Data entries
====

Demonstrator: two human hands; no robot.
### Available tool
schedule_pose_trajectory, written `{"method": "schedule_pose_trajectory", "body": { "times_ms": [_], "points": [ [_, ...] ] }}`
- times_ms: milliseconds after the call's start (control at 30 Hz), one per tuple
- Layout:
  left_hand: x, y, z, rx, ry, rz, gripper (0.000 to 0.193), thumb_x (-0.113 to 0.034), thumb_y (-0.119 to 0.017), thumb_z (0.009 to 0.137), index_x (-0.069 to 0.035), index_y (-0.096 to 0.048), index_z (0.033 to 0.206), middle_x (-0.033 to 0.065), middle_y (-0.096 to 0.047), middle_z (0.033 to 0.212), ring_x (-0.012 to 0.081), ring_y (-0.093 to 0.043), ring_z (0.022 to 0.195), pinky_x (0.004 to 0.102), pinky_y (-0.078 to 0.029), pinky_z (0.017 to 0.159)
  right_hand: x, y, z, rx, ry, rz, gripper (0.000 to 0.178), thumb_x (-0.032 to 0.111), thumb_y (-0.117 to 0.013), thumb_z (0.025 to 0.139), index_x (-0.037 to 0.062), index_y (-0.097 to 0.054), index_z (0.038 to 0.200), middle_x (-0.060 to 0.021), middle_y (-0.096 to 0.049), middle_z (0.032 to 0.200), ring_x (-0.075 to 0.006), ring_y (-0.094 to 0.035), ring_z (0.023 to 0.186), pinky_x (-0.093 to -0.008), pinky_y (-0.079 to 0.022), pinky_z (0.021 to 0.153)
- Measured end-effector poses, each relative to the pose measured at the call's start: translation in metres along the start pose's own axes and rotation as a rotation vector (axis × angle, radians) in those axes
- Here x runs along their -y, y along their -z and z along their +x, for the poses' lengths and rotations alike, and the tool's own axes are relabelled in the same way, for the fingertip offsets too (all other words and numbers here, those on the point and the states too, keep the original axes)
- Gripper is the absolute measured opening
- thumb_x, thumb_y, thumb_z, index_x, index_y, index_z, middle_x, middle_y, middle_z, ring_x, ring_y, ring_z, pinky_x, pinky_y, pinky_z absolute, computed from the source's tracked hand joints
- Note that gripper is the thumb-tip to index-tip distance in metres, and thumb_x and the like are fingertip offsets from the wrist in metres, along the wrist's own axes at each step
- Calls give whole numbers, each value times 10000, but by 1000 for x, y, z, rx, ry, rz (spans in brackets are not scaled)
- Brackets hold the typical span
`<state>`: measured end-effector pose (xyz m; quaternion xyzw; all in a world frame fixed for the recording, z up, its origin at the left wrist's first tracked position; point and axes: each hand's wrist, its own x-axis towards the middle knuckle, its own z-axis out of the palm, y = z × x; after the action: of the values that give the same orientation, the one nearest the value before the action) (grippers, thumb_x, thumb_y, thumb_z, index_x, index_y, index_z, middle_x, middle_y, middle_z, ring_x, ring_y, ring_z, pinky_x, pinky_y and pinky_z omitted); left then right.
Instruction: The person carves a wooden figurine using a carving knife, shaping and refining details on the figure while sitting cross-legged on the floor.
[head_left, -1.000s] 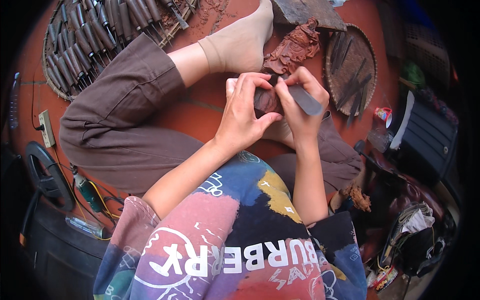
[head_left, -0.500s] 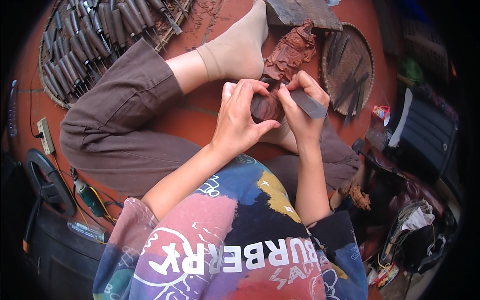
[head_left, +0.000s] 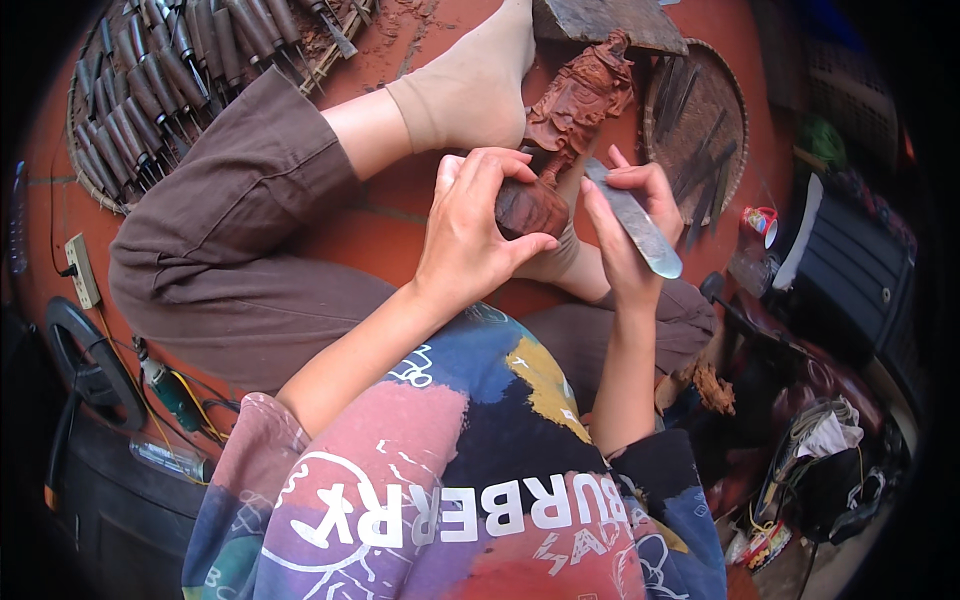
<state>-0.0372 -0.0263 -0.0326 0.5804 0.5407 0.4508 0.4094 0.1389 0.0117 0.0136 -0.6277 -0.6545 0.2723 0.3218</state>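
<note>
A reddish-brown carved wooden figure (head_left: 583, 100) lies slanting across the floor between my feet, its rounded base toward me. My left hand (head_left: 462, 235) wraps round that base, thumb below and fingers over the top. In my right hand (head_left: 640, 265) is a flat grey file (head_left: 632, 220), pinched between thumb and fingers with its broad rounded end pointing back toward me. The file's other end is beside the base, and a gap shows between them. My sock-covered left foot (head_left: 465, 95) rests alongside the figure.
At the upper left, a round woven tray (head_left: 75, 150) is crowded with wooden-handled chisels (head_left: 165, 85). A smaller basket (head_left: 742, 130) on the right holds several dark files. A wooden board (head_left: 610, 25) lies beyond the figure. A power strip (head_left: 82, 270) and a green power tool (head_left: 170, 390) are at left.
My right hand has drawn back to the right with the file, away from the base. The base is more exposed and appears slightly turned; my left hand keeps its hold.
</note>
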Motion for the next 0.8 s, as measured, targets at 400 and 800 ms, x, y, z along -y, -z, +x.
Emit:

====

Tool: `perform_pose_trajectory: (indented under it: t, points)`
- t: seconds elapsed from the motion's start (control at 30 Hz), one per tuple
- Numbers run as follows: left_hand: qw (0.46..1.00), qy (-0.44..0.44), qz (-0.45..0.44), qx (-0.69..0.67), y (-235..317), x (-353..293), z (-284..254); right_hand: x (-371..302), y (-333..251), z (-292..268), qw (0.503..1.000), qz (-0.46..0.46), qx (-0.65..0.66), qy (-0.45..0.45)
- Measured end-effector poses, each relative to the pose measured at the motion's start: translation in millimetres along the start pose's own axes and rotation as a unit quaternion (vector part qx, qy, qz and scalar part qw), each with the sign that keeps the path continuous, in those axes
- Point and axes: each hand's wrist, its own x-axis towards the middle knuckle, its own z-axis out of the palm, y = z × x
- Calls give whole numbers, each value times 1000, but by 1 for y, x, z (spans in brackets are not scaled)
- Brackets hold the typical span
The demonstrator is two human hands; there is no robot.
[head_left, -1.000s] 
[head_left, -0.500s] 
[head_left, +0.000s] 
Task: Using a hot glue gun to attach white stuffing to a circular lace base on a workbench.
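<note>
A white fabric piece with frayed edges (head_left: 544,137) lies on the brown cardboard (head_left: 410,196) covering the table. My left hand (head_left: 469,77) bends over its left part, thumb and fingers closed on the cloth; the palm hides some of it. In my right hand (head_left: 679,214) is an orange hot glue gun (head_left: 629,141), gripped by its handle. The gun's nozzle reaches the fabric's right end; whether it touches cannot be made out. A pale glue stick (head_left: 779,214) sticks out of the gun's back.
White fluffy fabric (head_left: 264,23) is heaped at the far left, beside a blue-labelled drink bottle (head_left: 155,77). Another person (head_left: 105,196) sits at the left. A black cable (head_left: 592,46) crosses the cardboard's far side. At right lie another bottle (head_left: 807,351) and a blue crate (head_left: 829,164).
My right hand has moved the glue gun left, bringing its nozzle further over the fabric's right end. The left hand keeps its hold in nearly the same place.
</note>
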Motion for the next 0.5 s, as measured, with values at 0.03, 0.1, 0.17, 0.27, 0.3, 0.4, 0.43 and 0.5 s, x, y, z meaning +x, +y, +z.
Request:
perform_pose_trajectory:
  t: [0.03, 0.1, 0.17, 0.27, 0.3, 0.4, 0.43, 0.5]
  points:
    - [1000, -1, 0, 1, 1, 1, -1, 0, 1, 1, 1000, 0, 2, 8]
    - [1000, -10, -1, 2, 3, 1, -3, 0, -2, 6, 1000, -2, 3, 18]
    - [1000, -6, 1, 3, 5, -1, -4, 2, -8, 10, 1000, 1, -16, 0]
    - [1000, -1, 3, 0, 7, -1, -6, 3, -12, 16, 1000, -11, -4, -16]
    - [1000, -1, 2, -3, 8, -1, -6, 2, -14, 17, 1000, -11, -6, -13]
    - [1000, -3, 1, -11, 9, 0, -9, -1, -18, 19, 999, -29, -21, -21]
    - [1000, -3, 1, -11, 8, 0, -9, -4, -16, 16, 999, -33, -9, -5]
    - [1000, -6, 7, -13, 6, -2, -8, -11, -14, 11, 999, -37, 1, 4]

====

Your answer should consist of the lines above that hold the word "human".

**Result**
Demonstrator: two human hands; no robot.
The demonstrator is two human hands; there is no robot.

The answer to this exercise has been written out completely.